All experiences, including those we might conventionally describe as grief, are so, so much more than what our paltry labels make them out to be.

Grief, like every other experiential apparition, is a vast universe of ultimately indescribable and unresolvable qualities and characteristics.

Experiences, including grief, are just so fluid as to be no-"thing" at all which isn't in any way to negate or deny their experiential reality. It's as if phenomena are paradoxically here and present at the same time, unfindable and ungraspable, never quite taking clear shape or form owing to their relentlessly shape-shifting nature.

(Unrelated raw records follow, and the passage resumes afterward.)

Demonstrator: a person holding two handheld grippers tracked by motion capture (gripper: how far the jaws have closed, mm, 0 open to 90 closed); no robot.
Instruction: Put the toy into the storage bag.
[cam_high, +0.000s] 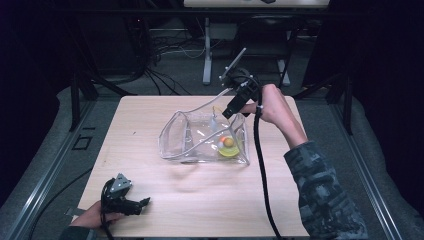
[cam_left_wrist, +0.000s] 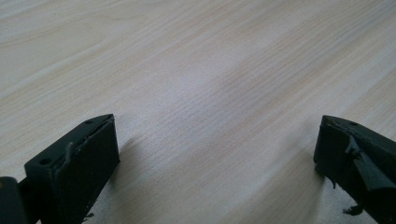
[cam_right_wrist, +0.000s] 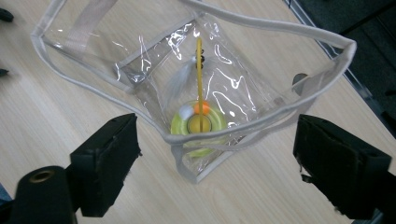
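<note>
Two tongs work over one clear bag (cam_high: 202, 137), which serves as the landmark; it stands near the middle of the desk (cam_high: 200, 200), its mouth open and gaping upward, slumped a little toward the person's left.

Inside the bag, at its bottom toward the person's right, lies a round yellow-green toy (cam_high: 228, 146) with an orange and a white ball on it; in the right gripper view a thin yellow stick (cam_right_wrist: 199, 79) rises from the toy's (cam_right_wrist: 199, 125) middle toward the bag's mouth, with a pale feathery tuft beside it; so the toy's long axis runs along that stick, base down on the bag's floor, tip pointing up and out of the opening.

By my judgement the placing is done, since the toy already rests inside the bag (cam_right_wrist: 261, 116); what is left seems to be drawing the right hand away, and perhaps tidying or closing the bag.

The right tongs (cam_high: 235, 107) hover just above the bag's far right rim, jaws spread wide and gripping nothing; the rim sits between them without touching.

The left tongs (cam_high: 131, 204) rest well apart from the bag, at the desk's near left edge, jaws likewise wide apart and empty over bare wood (cam_left_wrist: 210, 84).
</note>
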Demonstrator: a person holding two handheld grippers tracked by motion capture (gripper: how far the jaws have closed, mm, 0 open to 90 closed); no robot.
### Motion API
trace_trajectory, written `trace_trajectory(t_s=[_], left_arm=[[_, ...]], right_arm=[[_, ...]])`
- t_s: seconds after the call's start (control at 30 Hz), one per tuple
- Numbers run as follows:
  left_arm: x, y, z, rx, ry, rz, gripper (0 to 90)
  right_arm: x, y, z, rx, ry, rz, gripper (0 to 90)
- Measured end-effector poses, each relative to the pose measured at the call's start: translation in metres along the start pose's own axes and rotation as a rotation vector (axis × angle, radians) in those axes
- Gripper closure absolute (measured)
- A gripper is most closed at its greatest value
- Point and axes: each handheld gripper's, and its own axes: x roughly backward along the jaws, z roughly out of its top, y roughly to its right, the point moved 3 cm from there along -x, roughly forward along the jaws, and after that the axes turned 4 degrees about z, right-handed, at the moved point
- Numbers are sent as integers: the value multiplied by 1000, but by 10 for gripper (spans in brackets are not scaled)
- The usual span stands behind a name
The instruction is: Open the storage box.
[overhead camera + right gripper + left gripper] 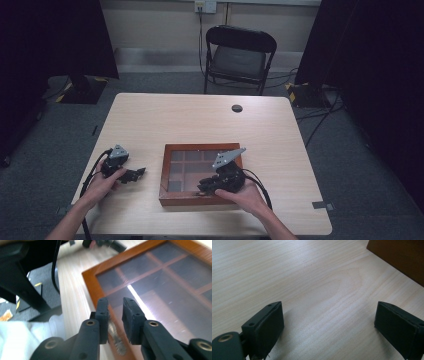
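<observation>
A flat wooden box (200, 147) with a dark glass lid split into panes lies on the table's near right half. My right gripper (202, 187) hovers over its front left part. In the right gripper view the box frame (120, 258) runs under the right gripper (115, 302), whose jaws stand a narrow gap apart with nothing between them. A blurred silvery piece (116, 338) sits on the frame below them. My left gripper (139, 173) rests low over bare table left of the box. In its own view the left gripper (328, 312) is wide open, with the box corner (402, 257) at upper right.
A small dark round cap (237, 108) sits in the tabletop at the far right. A black folding chair (240, 55) stands behind the table. Cables lie on the floor at right, and dark curtains hang on both sides.
</observation>
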Motion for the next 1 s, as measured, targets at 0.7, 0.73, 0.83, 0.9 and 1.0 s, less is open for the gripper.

Each momentary flash of life, even those experiential moments we might find from certain vantage points to be exceedingly challenging to navigate (like grief), are at the same time a vast and bottomless sea—constantly moving and shifting, like the tides.

Even those experiences like grief that we conventionally think of as problematic are at the same time, astonishingly rich and luscious movements of life itself. Grief, like everything else, is simply one of the ways reality can appear, every moment, regardless of its conventional label, nothing less than the mysterious, inexplicable shining forth of life. 

And so yes, grief, from one perspective can certainly bring us to our human knees. Not long ago, I experienced just such an encounter with grief in the wake of losing something I so loved and valued. And yet from another vantage, that same thing I was calling "grief" was seen and experienced to be the most exquisitely beautiful mystery and miracle... who would have thunk!

The bottomless bottom line is that every experiential phenomenon, including what we think of as grief, is so far beyond anything we could ever imagine or conceive of it to be. To see this is to discover the great freedom lying in the heart of everything.